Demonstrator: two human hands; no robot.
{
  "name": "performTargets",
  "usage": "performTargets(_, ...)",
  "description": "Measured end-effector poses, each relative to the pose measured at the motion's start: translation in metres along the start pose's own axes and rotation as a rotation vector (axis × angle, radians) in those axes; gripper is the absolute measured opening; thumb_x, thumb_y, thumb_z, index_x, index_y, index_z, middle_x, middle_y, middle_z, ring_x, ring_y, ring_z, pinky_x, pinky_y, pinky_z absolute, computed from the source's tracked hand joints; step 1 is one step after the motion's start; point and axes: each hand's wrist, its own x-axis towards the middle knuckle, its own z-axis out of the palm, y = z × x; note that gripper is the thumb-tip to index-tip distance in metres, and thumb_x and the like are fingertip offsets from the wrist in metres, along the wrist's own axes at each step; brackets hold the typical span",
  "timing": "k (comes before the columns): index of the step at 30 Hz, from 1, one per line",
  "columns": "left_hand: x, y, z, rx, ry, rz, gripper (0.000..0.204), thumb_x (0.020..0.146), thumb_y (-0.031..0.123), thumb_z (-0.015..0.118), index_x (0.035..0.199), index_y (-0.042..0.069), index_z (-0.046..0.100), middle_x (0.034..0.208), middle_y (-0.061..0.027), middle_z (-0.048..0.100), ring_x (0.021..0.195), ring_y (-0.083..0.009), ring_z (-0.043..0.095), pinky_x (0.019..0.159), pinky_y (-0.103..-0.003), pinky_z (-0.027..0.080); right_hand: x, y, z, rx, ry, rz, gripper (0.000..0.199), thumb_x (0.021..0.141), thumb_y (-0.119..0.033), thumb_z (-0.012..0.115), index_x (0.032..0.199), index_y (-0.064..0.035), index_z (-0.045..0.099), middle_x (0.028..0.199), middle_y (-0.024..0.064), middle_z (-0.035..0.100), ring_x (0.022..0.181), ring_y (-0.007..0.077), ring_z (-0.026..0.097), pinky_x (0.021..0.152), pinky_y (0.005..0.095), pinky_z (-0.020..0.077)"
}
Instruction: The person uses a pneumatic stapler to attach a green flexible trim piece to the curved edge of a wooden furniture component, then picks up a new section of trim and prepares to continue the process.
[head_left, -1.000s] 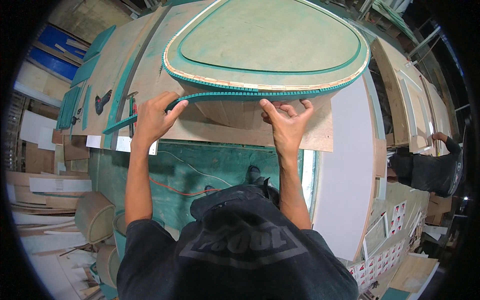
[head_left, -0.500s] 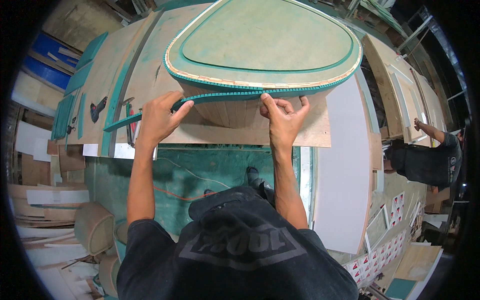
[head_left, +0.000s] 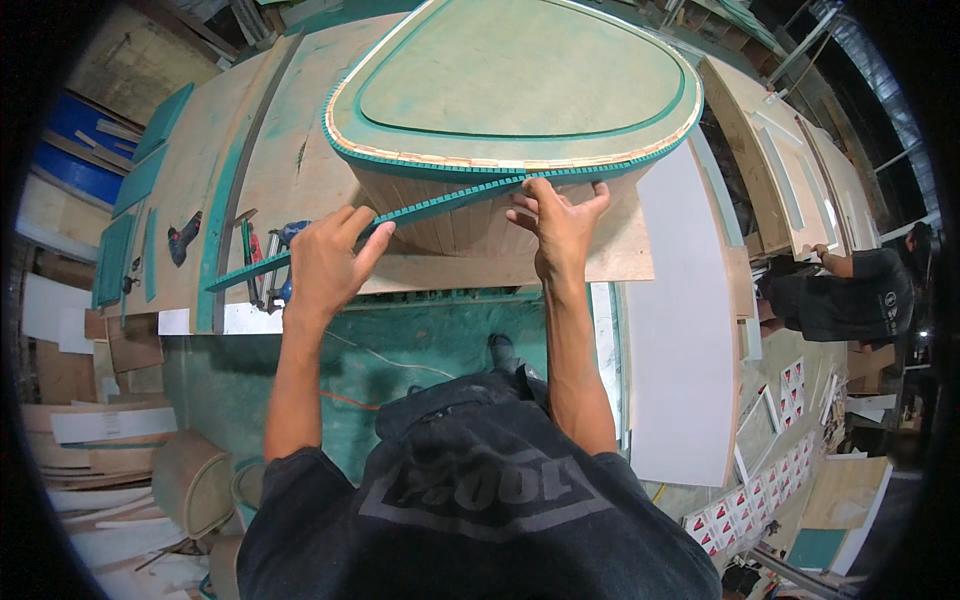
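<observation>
A long, thin green strip (head_left: 450, 198) with close notches along one edge runs between my hands. My left hand (head_left: 332, 260) is closed round it, and its free end sticks out to the left. My right hand (head_left: 562, 230) pinches the strip against the front rim of a large rounded wooden form (head_left: 500, 85), its outer fingers partly spread. From there the strip slopes down to the left, standing away from the rim. The form has a green-tinted top, a pale line of small wood pieces along its edge and slatted sides.
Clamps (head_left: 262, 262) lie beside my left hand on the wooden worktop (head_left: 300, 110). Farther left is a dark power tool (head_left: 184, 238). A white panel (head_left: 678, 350) stretches along the right. Beyond it, another person (head_left: 840, 292) works at a wooden frame. Curved pieces (head_left: 190, 480) stand at lower left.
My left hand has drawn its part of the strip down and away from the rim, so the strip slopes more steeply. My right hand stays at the rim.
</observation>
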Motion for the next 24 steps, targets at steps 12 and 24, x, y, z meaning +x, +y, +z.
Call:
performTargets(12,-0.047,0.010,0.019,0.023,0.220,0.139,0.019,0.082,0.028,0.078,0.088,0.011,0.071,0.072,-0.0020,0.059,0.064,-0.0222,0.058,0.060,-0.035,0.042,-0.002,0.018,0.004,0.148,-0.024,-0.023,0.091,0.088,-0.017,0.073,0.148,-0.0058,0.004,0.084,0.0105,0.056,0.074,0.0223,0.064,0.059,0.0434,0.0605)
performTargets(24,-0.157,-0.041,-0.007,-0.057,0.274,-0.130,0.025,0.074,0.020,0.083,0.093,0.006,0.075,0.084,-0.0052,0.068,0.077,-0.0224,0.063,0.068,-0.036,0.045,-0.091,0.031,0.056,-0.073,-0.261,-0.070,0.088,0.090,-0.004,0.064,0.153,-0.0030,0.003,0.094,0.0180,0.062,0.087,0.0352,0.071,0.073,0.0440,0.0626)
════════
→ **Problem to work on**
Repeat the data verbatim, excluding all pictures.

→ **Expected output**
Demonstrator: two human hands; no robot.
{
  "name": "performTargets",
  "usage": "performTargets(_, ...)",
  "description": "Measured end-effector poses, each relative to the pose measured at the motion's start: translation in metres along the start pose's own axes and rotation as a rotation vector (axis × angle, radians) in those axes; gripper is the absolute measured opening; thumb_x, thumb_y, thumb_z, index_x, index_y, index_z, middle_x, middle_y, middle_z, ring_x, ring_y, ring_z, pinky_x, pinky_y, pinky_z absolute, computed from the source's tracked hand joints; step 1 is one step after the motion's start; point and axes: each hand's wrist, its own x-axis towards the middle knuckle, its own z-axis out of the palm, y = z × x; note that gripper is the thumb-tip to index-tip distance in metres, and thumb_x and the like are fingertip offsets from the wrist in metres, along the wrist's own axes at each step; brackets hold the typical span",
  "timing": "k (comes before the columns): index of the step at 30 Hz, from 1, one per line",
  "columns": "left_hand: x, y, z, rx, ry, rz, gripper (0.000..0.204), thumb_x (0.020..0.146), thumb_y (-0.031..0.123), thumb_z (-0.015..0.118), index_x (0.035..0.199), index_y (-0.042..0.069), index_z (-0.046..0.100), middle_x (0.034..0.208), middle_y (-0.061..0.027), middle_z (-0.048..0.100), ring_x (0.021..0.195), ring_y (-0.083..0.009), ring_z (-0.043..0.095), pinky_x (0.019..0.159), pinky_y (-0.103..-0.003), pinky_z (-0.027..0.080); right_hand: x, y, z, rx, ry, rz, gripper (0.000..0.199), thumb_x (0.021..0.141), thumb_y (-0.119..0.033), thumb_z (-0.012..0.115), index_x (0.032..0.199), index_y (-0.064..0.035), index_z (-0.045..0.099), middle_x (0.028..0.199), middle_y (-0.024..0.064), middle_z (-0.035..0.100), ring_x (0.022..0.181), ring_y (-0.007..0.077), ring_z (-0.026..0.097), pinky_x (0.021..0.152), pinky_y (0.005..0.095), pinky_z (-0.020..0.077)"
}
Instruction: The person uses a pneumatic stapler to attach a green flexible trim piece to the curved edge of a wooden furniture component, then picks up a new section of trim and prepares to continue the process.
[head_left, -1.000s] 
[head_left, -0.500s] 
[head_left, +0.000s] 
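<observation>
A long, thin green strip (head_left: 450, 198) with close notches along one edge runs between my hands. My left hand (head_left: 332, 260) is closed round it, and its free end sticks out to the left. My right hand (head_left: 562, 230) pinches the strip against the front rim of a large rounded wooden form (head_left: 500, 85), its outer fingers partly spread. From there the strip slopes down to the left, standing away from the rim. The form has a green-tinted top, a pale line of small wood pieces along its edge and slatted sides.
Clamps (head_left: 262, 262) lie beside my left hand on the wooden worktop (head_left: 300, 110). Farther left is a dark power tool (head_left: 184, 238). A white panel (head_left: 678, 350) stretches along the right. Beyond it, another person (head_left: 840, 292) works at a wooden frame. Curved pieces (head_left: 190, 480) stand at lower left.
My left hand has drawn its part of the strip down and away from the rim, so the strip slopes more steeply. My right hand stays at the rim.
</observation>
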Motion for the next 24 steps, targets at steps 12 and 24, x, y, z meaning +x, +y, +z.
Call:
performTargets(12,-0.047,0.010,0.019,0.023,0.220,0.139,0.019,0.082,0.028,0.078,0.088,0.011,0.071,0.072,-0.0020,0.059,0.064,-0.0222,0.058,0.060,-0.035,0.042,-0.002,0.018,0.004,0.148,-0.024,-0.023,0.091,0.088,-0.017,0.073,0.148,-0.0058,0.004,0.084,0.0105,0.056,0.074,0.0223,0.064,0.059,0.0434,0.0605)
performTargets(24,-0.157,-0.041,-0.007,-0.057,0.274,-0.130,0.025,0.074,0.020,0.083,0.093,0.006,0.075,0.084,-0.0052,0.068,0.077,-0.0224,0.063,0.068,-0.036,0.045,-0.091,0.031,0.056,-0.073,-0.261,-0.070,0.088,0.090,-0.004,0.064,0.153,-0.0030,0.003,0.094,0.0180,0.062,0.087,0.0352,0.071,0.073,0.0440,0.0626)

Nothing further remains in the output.